Ryan Williams grew up in New Castle, Indiana—a small town outside of Indianapolis whose only claim to fame is that it has the largest high school basketball gymnasium in the world. He played basketball at New Castle Fieldhouse until his junior year when he realized his true athletic talent was in playing football and running track. During his high school years, Williams considered several career possibilities. “At one point I wanted to be an architect because I liked drawing floor plans, but then I decided I wanted to be an archaeologist so I could travel the world and discover ancient civilizations,” says Williams, associate vice president for enrollment management in the Office of Financial Aid and Scholarship Programs. “And like many other students from low-income families, I thought my ticket to a better life was to become a doctor.”

It was very important to Williams’s mother that he go to college because he would be the first member of their family to earn a degree. He attended Earlham College, a small Quaker liberal arts college located in Richmond, Indiana, not far from home. “Looking back, it was clearly a good decision for me to remain close to my family and have a support system while I was in college,” he says. “My advisors and professors also watched out for me on a day-to-day basis, making sure I was doing what I was supposed to be doing. If it hadn’t been for them, I don’t think I would have made it.” 
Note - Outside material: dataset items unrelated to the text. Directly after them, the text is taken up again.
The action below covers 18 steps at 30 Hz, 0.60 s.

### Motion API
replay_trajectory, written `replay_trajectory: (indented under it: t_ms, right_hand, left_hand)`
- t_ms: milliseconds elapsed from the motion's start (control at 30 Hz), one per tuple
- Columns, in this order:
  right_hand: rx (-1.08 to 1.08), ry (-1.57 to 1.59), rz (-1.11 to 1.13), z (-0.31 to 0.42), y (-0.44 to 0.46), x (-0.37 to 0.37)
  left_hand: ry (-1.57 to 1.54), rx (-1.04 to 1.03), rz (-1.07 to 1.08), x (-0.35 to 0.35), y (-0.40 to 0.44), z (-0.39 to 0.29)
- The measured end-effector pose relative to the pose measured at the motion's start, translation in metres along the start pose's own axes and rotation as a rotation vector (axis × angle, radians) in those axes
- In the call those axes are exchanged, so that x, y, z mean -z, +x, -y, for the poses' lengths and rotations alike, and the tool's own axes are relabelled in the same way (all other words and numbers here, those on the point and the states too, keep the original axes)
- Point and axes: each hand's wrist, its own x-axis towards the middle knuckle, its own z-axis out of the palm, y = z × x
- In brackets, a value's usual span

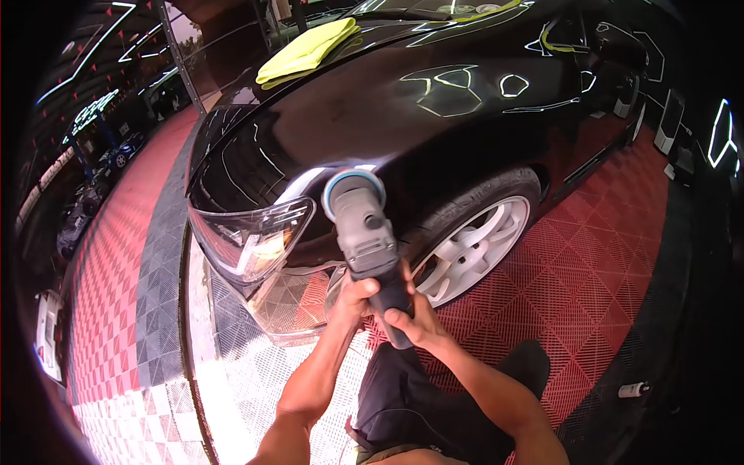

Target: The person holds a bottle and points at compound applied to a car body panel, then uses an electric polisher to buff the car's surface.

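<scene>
The left hand [356,298] and right hand [421,320] wrap the dark handle [390,291] of the polisher [363,232], likely its surest hold. Its rigid body ahead of them probably feels front-heavy.

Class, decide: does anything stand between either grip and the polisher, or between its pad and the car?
Nothing visible does: left grip and right grip hold the polisher, and its pad appears against the car. The towel lies apart from it.

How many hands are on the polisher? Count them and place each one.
2: the left hand on the left side of the polisher, and the right hand on the right side of its black handle. Some fingers are hidden.
</scene>
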Motion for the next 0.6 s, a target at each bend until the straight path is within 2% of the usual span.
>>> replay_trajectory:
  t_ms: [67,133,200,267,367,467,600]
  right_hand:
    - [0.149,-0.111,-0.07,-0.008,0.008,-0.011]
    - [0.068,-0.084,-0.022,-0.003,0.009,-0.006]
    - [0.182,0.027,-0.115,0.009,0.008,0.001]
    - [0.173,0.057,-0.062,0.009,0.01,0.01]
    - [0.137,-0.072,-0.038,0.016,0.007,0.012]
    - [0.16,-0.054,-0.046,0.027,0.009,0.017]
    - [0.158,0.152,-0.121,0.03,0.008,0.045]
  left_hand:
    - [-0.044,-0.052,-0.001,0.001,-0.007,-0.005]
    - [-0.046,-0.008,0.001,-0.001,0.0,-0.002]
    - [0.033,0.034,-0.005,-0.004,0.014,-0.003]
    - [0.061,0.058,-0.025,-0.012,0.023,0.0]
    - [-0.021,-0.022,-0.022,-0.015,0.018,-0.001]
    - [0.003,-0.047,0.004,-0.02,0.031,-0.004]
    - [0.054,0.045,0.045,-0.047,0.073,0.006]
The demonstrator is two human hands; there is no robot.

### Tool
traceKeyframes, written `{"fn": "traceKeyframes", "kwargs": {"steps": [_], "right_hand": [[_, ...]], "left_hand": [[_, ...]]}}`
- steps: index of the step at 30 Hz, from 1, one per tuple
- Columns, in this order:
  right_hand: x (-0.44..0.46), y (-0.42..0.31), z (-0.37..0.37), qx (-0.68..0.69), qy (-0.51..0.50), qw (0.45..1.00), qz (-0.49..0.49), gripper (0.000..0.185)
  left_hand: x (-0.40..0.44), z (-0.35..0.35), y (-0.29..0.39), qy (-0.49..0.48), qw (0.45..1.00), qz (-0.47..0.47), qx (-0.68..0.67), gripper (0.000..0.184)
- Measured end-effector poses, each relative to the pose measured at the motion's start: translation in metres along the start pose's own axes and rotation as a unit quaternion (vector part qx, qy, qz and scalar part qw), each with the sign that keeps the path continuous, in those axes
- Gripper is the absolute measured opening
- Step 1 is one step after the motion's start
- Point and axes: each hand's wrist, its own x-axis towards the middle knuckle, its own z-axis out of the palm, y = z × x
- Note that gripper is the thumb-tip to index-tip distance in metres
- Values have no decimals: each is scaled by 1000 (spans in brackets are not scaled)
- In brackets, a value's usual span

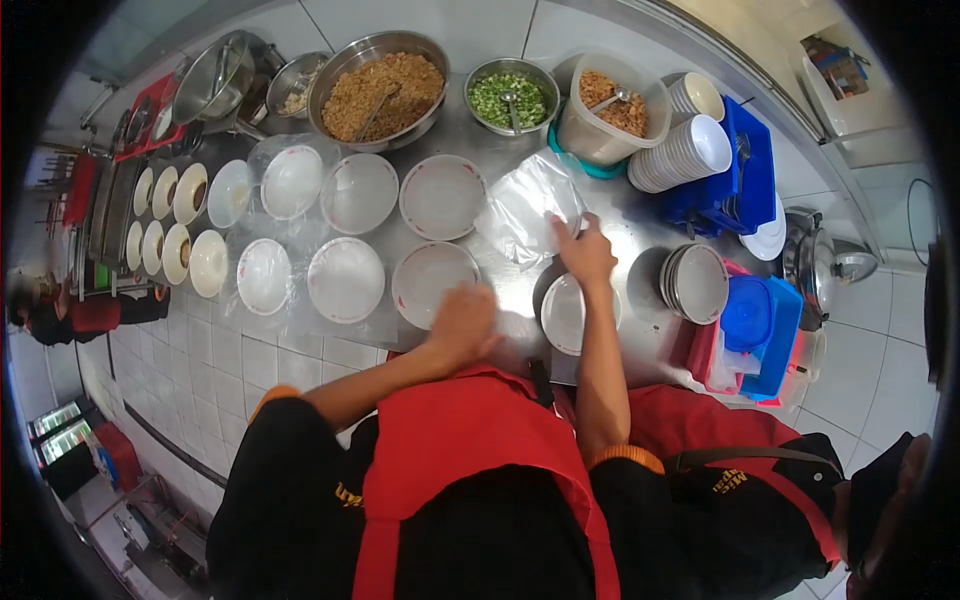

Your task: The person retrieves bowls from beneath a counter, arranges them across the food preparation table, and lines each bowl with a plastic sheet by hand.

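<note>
My right hand reaches forward with finger and thumb apart, touching the near right edge of a heap of clear plastic bags. Under my right forearm sits a pale bowl, partly covered by the arm. My left hand is smeared by motion at the near right rim of a white bowl with red marks; its fingers cannot be made out. Behind that bowl stands another red-marked bowl. Farther left are more bowls, several with clear plastic around them.
Along the wall stand a large steel bowl of brown crumbly food, chopped greens and a tub of brown pieces. On the right are stacked bowls, a blue basket and stacked dishes. A co-worker stands close at my right.
</note>
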Motion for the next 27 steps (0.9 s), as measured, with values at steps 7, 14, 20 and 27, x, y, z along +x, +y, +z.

At Earlham, Williams continued to search for his true calling. He knew he wanted to have a career in a helping profession, but with a major in experimental psychology, he wasn’t sure what direction to take until just before graduation when his advisor asked if he would be interested in working at the school. “It just so happened there was an admissions counselor’s job open at Earlham College, and I was encouraged to apply,” he says. “It was an easy job for me because I loved my undergraduate experience at Earlham, and I really enjoyed traveling around the country talking with parents and students about my alma mater.” 

Williams was confronted time and again with the one question he didn’t know how to answer: “How do I afford college?” Realizing he needed to learn more about financial aid, he left Earlham after one year to become a financial aid counselor at the University of Rochester. By the time he left a decade later, he had become the director of financial aid and earned a master’s degree in education administration. “Having the educational credentials in combination with my practical experience gave me career options down the line,” says Williams, who went on to financial aid positions at Boston University and Harvard, and served as vice president of enrollment management at the College Board in Washington, D.C., before moving to Syracuse with his family last spring.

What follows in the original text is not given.